## Exercise
What you write should be an exact repeat of the lines from the one with "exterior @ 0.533" through the final line below, minus the pictures.

## Recorded data
##############################

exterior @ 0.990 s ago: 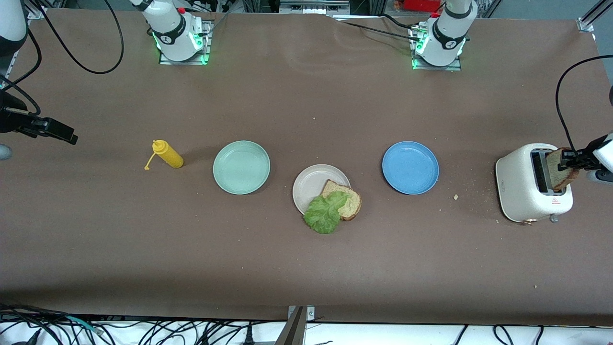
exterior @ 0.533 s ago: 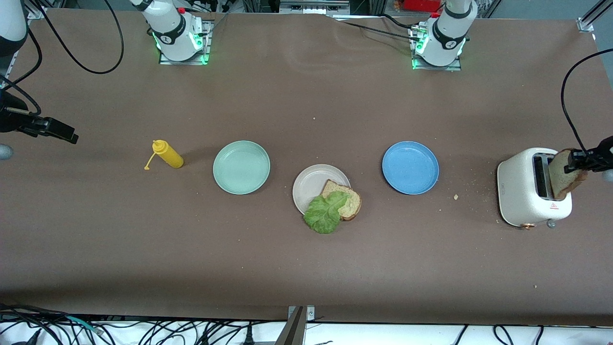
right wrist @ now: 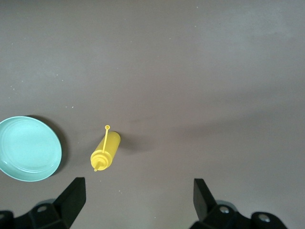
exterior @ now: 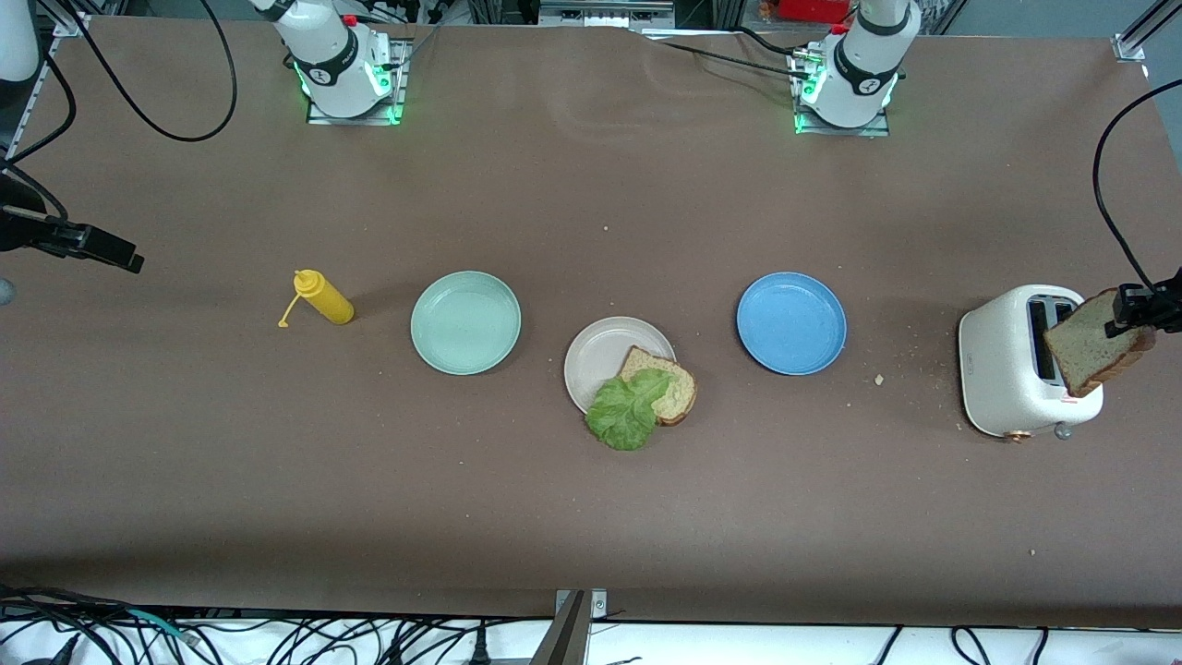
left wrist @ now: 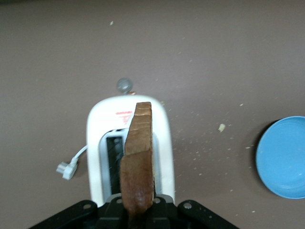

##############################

## Written reply
exterior @ 0.533 s ago: 
right wrist @ now: 
exterior @ now: 
left wrist @ now: 

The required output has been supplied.